Australian cricketer

Thomas Alfred Tabart (10 August 1877 – 29 August 1950) was a cricketer who played first-class cricket for Tasmania from 1897 until 1909.

==Career==
A "vigorous batsman and safe slip fieldsman", Tabart made his first-class debut in 1896–97. He played his first innings of note in 1902–03 when he batted at number six and top-scored with 43 in Tasmania's second innings against Victoria at the MCG. Tasmania won by 57 runs.

Against New South Wales in Hobart in 1904–05 he made Tasmania's top score in the match when he scored 48 in the second innings, adding 83 for the first wicket with Ossie Douglas and giving Charles Eady and Edward Windsor the chance to bowl New South Wales out for another Tasmanian victory.

Tabart's best performances came in two matches against the MCC in January 1908 as an opening batsman. In the first match, in Launceston, he top-scored in the first innings with 57, and took three wickets in the MCC first innings, including that of Jack Hobbs, Tabart's second wicket in first-class cricket. In the second match, in Hobart a few days later, he made his only other first-class fifty, 55 in the second innings, to help Tasmania hold out for a draw.

He captained Tasmania in his final first-class match, against Victoria in Hobart in 1908–09, scoring 22 and 38 in a match that Victoria won by four wickets.

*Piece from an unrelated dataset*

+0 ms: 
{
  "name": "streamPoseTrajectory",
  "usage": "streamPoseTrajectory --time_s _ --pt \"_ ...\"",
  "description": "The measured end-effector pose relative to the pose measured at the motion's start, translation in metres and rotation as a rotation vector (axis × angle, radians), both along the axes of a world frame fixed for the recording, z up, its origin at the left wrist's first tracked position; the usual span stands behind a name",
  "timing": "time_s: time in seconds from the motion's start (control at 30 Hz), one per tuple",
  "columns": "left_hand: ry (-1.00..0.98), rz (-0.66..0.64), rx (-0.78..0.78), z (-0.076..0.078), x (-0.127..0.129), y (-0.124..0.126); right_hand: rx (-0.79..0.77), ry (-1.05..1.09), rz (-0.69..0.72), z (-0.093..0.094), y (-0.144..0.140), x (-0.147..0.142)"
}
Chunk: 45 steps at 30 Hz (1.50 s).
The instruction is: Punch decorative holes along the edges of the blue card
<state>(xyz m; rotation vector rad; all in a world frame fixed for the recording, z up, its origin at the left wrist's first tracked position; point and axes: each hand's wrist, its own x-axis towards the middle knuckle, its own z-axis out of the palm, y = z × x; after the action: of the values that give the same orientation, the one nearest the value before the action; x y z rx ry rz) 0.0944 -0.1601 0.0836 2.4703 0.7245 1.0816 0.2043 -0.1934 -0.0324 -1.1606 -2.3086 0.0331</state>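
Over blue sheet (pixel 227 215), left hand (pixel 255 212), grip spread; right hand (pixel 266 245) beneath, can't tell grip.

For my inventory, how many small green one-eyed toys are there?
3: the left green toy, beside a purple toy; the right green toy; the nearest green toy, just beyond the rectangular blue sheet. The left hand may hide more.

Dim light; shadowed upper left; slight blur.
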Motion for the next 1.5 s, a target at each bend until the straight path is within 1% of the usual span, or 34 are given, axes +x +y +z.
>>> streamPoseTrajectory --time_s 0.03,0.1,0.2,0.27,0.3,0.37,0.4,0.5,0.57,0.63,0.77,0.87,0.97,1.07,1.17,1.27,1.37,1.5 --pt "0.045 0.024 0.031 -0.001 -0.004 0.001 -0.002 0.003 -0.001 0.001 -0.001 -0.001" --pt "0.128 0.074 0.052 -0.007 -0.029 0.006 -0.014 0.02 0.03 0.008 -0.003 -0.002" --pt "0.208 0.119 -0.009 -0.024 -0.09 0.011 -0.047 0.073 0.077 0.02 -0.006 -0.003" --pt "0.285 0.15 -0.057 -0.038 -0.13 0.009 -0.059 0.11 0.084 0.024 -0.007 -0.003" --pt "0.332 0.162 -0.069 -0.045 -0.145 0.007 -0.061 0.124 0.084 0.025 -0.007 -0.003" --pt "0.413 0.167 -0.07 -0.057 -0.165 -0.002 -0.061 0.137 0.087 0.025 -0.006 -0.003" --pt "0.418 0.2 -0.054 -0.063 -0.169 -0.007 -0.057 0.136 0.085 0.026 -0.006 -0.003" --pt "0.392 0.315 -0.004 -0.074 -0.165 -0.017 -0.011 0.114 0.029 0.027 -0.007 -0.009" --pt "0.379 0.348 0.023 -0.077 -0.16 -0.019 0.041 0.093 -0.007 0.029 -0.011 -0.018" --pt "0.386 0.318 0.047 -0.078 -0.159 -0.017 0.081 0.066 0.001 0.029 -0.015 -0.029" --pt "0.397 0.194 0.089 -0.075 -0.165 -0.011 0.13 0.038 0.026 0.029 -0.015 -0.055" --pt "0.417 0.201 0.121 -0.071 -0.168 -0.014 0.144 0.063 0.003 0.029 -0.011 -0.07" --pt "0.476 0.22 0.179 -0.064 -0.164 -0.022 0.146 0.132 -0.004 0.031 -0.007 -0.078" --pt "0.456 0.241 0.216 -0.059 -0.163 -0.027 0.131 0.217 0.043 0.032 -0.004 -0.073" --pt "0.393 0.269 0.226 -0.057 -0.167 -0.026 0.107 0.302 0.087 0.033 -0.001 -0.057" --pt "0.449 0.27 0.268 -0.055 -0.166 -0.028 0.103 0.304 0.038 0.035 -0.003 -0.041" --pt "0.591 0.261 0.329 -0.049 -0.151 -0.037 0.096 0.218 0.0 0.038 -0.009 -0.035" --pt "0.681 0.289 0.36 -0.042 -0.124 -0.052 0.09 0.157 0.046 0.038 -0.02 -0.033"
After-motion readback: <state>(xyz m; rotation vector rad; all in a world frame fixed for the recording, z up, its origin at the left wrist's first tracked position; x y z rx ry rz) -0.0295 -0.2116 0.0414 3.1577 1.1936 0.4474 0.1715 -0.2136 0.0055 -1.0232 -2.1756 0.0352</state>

Tabart played regularly in the biannual intrastate matches in Tasmania between North and South: for the South team from 1896–97 to 1897–98, for North in 1902–03, and for South again from 1903–04 to 1908–09, captaining South in his last match. In the 1903–04 match in Hobart he scored 130 in the second innings and took five catches in the match.

Tabart was secretary of the Tasmanian Racing Club from 1903 to 1925, then moved to Melbourne and became secretary of the Victorian Amateur Turf Club. He and his wife Josephine had a son and a daughter.

Although he did not meet the stated criteria for notability, Tabart's date of birth (given as 1879) appeared in the Births and Deaths section of Wisden up to and including the 1974 edition; his death was never acknowledged.

Tabart's uncle, John Tabart, played for Tasmania in what is now considered to be the first first-class cricket match in Australia, in 1850–51.